Wednesday, April 18, 2001

What are the hallmarks of an English person? Ask the English and they might say a stiff upper lip, a sense of fair play and a gutsy determination to get the job done. Ask other people from around the world, and you might get hypocrisy, bad food and imperialism. (Here, in the interests of full disclosure I must tell you that I was born and raised in England, but I’m feeling much better now).

But as the film version of ‘Bridget Jones’s Diary’ shows us, the real attributes that describe the nation are embarrassment, understatement and friendship.

The film is less a slavish representation of Helen Fielding’s book and more the conclusion to Richard Curtis’ loose trilogy that started with ‘Four Weddings’ and ‘Notting Hill’. Essentially the same premise is observed in all three films – a good-hearted, slightly clumsy, rather under-confident main character gets put through the mill of love before living happily ever.

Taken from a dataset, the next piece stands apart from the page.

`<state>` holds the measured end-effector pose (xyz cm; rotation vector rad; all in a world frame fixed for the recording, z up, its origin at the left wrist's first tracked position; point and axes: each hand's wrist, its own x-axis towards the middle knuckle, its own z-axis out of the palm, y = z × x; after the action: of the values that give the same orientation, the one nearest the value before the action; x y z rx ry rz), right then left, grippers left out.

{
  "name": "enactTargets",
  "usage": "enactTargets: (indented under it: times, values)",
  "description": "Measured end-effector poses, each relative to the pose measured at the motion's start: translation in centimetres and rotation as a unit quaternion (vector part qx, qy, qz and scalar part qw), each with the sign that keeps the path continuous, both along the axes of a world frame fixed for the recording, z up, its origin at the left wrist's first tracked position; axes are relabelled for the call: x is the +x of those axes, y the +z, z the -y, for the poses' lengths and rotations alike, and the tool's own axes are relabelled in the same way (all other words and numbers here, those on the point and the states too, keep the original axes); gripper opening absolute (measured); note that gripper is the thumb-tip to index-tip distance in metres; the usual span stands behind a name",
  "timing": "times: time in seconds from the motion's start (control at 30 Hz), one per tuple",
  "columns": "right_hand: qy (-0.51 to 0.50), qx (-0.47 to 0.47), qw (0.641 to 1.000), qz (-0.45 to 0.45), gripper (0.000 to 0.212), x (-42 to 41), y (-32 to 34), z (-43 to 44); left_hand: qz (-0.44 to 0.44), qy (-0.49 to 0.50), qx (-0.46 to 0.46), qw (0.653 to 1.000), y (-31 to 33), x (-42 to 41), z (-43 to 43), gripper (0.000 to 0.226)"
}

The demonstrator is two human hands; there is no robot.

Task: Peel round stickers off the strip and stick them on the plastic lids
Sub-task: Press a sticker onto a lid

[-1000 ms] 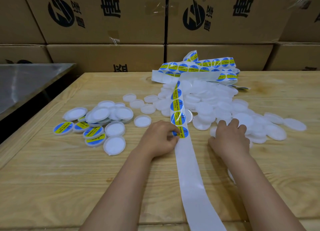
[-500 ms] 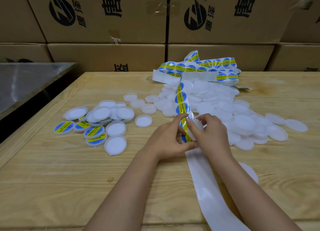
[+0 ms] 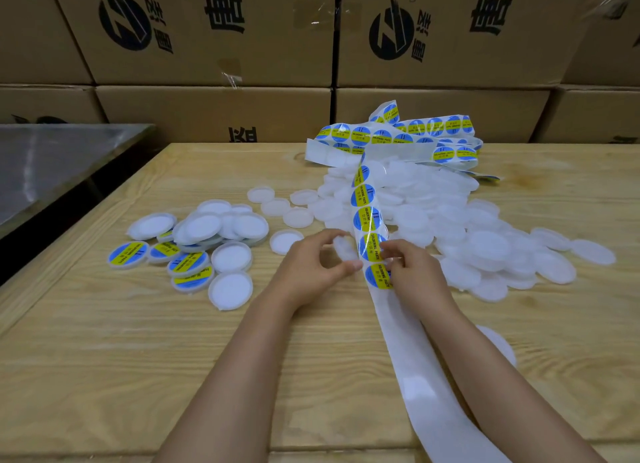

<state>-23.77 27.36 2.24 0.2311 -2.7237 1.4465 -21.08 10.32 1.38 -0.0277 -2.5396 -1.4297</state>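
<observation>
head | left hand (image 3: pixel 311 270) gripped a lid (image 3: pixel 344 249) close by, for sticking | right hand (image 3: pixel 417 277) pinched lowest sticker (image 3: pixel 376 276) to peel from strip (image 3: pixel 410 344)

On bench (image 3: pixel 104 358): stickered lids (image 3: pixel 188 263) at left, plain lid heap (image 3: pixel 485 240) at right, sticker strip (image 3: pixel 367 218) between; cartons (image 3: pixel 214 112) behind, steel table (image 3: pixel 52 171) far left.

Hands: 2, my left hand (image 3: pixel 311 268) and my right hand (image 3: pixel 415 275). Sticker strip (image 3: pixel 433 410): 1. Stickers (image 3: pixel 367 218) on run nearest me: 5; more in tangle at back, can't count. Labelled lids (image 3: pixel 128 254), left grp: 5. Plain lids (image 3: pixel 230 291) w/ them: approx. 8. Loose lids (image 3: pixel 275 206) betw. grps: 5. Held lid (image 3: pixel 343 249): 1. Big pile (image 3: pixel 485 240): too many to count. Cardboard boxes (image 3: pixel 214 112): 8, some cut off.
</observation>
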Motion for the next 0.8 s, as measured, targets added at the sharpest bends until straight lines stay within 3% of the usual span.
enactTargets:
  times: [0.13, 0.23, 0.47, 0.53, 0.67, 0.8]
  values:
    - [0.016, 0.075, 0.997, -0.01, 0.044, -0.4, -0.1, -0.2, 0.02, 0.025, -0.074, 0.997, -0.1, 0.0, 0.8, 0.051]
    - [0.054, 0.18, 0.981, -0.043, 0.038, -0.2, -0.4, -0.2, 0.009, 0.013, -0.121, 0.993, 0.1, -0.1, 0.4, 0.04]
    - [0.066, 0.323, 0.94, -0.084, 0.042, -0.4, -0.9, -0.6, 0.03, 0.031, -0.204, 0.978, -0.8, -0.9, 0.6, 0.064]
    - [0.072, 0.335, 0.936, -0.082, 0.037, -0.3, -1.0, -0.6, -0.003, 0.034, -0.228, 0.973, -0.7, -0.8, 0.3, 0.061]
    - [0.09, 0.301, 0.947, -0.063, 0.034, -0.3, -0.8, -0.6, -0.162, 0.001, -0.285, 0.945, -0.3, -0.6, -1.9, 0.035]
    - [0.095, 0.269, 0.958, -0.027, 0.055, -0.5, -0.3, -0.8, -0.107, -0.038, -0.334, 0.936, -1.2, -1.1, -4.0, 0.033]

Let’s look at those attributes – first, embarrassment: as a people, the English are hyper-sensitive about appearances and hate standing out – it’s just so undignified. (On the other hand, there’s something so liberating about just doing what you want to, and not giving a shit, which is one of the many reasons that English people have a grudging but definite respect for the Irish).

So Bridget spends most of the film being mortified in various ways. It’s bad enough that she has to dress up in the outfit her Mum has laid out for her, but it’s so much worse when she overhears Mark Darcy slagging her off, since the rules say that everyone has to try hard to avoid embarrassing everyone else – so even if someone is wearing curtains, it’s very bad form to mention it.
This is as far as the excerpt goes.